• **HOW TO COMPLETE THIS TASK**
Among the records, which lines include "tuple"? List them.

Start of SUPPLIED MATERIAL

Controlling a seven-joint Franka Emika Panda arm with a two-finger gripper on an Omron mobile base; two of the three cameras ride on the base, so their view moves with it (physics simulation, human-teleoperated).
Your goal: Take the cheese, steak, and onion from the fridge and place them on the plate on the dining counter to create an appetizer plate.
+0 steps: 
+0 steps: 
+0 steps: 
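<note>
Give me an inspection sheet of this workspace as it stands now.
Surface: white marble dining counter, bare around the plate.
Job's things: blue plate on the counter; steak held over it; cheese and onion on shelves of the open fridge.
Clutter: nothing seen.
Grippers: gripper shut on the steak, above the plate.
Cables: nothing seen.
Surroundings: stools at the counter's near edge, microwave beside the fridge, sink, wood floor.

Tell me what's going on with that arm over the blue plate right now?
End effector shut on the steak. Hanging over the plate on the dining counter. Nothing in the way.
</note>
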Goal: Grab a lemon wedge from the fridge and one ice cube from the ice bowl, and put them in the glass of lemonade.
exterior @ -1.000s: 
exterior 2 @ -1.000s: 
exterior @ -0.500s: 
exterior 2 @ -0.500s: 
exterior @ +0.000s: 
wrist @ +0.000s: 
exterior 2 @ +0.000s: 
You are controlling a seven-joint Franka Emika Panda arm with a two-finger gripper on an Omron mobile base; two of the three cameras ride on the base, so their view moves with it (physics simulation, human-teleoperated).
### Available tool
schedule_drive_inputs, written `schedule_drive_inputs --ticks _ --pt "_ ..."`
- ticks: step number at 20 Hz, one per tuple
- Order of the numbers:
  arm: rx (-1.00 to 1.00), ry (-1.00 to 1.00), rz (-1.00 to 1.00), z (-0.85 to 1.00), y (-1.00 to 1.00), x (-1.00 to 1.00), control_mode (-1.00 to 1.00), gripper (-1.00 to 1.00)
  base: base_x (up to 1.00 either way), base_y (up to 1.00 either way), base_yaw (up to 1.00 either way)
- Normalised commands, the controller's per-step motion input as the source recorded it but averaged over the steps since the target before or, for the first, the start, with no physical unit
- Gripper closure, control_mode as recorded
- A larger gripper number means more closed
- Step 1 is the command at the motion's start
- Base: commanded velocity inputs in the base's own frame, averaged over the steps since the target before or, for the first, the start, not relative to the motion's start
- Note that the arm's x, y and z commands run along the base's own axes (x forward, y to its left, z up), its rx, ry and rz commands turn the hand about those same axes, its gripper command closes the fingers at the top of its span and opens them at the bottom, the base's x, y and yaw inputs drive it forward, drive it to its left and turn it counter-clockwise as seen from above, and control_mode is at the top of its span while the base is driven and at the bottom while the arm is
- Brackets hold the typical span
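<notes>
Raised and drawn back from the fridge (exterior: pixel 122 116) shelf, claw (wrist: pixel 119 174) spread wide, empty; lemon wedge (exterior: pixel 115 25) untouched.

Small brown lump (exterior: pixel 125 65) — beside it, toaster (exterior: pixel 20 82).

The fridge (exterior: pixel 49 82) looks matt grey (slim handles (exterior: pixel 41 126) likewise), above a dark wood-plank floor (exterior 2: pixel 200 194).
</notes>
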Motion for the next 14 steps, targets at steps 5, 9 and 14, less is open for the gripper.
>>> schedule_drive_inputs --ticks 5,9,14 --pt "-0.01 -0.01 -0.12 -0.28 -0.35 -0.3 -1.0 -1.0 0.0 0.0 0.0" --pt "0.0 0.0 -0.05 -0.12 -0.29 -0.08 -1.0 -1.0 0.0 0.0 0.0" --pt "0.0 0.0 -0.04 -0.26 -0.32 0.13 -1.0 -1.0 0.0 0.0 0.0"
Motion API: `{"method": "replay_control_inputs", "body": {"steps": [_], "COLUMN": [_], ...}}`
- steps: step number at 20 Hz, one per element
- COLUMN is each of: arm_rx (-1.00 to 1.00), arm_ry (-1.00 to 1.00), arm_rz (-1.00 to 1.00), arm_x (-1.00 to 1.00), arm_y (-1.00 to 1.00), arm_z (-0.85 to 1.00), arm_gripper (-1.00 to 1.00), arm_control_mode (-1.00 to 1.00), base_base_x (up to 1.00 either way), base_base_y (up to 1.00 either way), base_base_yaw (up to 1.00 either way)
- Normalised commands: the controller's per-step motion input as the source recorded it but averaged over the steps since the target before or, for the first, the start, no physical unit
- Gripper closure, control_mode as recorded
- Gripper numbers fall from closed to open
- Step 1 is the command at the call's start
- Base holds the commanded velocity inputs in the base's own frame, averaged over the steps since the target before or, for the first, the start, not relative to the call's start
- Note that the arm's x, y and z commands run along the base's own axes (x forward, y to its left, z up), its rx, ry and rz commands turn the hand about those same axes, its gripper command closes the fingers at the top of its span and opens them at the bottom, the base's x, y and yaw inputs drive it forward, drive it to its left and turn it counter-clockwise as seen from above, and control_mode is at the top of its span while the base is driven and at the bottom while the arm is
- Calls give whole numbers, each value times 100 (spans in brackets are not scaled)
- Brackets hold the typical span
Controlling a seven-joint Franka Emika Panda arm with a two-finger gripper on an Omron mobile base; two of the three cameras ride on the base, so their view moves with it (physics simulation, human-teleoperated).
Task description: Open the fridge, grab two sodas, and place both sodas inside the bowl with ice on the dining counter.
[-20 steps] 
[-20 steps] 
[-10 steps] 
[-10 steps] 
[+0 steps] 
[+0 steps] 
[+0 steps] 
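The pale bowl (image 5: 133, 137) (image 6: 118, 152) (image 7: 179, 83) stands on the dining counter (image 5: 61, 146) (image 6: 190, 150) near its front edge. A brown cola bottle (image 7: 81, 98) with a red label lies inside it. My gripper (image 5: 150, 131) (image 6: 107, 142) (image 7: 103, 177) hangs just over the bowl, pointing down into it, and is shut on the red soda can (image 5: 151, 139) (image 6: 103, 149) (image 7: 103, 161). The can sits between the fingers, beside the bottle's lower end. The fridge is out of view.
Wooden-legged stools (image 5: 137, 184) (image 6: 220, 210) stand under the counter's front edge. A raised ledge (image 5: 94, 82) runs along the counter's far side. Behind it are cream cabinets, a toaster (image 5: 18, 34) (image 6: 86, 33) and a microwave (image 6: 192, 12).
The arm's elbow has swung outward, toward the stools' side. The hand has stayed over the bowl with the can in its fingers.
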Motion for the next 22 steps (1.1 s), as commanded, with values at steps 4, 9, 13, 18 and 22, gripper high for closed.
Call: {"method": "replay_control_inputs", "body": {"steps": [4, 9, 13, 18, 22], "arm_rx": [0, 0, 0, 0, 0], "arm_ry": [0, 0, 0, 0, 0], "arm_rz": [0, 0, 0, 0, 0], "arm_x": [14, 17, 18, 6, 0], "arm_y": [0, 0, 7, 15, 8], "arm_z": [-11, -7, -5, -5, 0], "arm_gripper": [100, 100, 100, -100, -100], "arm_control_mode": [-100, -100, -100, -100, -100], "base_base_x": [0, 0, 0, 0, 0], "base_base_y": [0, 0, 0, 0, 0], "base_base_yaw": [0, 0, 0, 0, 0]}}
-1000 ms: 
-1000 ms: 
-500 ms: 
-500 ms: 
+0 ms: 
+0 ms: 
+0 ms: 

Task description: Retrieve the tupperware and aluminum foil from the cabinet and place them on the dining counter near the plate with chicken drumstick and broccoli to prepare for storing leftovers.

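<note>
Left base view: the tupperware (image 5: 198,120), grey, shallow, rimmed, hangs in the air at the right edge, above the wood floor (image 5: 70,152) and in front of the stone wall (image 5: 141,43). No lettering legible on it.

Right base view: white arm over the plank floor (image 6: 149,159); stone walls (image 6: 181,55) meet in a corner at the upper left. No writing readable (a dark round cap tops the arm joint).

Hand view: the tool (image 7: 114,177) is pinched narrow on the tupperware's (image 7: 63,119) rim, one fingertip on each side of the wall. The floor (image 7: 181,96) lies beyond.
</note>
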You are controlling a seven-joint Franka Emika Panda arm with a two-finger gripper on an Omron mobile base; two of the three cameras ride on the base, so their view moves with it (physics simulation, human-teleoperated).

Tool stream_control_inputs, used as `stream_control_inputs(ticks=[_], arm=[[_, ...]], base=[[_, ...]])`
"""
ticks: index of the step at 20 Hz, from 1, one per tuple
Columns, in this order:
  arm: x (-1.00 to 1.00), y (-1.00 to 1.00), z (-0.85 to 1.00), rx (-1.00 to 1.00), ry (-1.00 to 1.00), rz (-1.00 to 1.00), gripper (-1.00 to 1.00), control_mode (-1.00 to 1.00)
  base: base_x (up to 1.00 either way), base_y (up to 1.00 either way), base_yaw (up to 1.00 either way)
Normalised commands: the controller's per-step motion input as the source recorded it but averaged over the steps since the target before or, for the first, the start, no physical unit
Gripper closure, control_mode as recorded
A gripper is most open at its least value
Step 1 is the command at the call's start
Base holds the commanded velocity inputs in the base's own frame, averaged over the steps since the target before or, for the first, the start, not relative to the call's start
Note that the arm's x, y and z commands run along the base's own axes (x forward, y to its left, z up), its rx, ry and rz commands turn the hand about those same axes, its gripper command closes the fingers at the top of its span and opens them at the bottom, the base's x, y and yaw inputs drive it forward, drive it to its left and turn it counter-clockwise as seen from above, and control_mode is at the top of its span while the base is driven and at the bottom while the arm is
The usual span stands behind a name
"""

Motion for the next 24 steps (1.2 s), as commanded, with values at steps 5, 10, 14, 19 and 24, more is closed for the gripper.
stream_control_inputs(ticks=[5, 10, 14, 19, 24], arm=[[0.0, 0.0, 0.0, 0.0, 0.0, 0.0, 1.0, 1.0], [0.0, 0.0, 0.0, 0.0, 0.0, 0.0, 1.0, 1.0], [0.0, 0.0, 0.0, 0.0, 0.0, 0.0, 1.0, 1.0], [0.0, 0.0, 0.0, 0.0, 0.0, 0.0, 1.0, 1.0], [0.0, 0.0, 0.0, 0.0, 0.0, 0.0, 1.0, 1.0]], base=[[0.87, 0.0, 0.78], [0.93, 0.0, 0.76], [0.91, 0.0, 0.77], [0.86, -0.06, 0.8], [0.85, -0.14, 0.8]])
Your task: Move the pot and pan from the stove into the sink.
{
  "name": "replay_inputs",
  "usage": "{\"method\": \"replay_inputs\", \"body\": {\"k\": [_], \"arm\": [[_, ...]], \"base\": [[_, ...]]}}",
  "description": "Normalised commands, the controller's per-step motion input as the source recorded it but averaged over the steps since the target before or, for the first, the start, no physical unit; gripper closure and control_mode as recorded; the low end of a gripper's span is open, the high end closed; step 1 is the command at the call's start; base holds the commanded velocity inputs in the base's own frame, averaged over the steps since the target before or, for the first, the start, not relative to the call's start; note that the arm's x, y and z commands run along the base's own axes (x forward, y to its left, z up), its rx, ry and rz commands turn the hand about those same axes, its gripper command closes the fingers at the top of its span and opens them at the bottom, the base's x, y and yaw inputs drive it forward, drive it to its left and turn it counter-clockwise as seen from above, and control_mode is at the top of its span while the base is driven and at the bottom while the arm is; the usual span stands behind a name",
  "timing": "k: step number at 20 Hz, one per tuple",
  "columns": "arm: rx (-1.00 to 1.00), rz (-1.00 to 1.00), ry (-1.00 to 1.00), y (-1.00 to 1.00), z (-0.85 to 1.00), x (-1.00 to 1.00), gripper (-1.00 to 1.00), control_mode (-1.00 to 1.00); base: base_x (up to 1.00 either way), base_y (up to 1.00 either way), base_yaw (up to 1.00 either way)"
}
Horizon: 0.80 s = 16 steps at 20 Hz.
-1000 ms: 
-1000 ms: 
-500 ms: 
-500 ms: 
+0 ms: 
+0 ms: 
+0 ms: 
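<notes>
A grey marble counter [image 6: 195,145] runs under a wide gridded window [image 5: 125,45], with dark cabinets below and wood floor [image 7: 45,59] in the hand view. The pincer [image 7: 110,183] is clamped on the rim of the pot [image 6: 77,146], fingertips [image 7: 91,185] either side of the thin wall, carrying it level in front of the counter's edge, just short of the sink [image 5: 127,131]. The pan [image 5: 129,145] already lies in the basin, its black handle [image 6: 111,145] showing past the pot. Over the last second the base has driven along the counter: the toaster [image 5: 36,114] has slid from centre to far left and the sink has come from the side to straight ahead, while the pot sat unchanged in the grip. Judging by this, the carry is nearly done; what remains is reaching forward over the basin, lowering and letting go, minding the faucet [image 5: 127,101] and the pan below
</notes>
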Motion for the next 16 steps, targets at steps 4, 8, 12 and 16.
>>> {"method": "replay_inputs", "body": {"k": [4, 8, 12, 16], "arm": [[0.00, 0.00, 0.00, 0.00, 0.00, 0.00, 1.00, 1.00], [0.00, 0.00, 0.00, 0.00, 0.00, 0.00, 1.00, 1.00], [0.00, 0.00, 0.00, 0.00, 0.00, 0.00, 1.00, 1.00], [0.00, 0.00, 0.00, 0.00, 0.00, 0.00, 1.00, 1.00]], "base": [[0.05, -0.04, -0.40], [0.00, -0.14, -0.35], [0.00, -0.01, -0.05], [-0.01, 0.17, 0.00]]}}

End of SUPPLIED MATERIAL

• **ANSWER**
- ticks: step number at 20 Hz, one per tuple
ticks: index of the step at 20 Hz, from 1, one per tuple
  "timing": "k: step number at 20 Hz, one per tuple",

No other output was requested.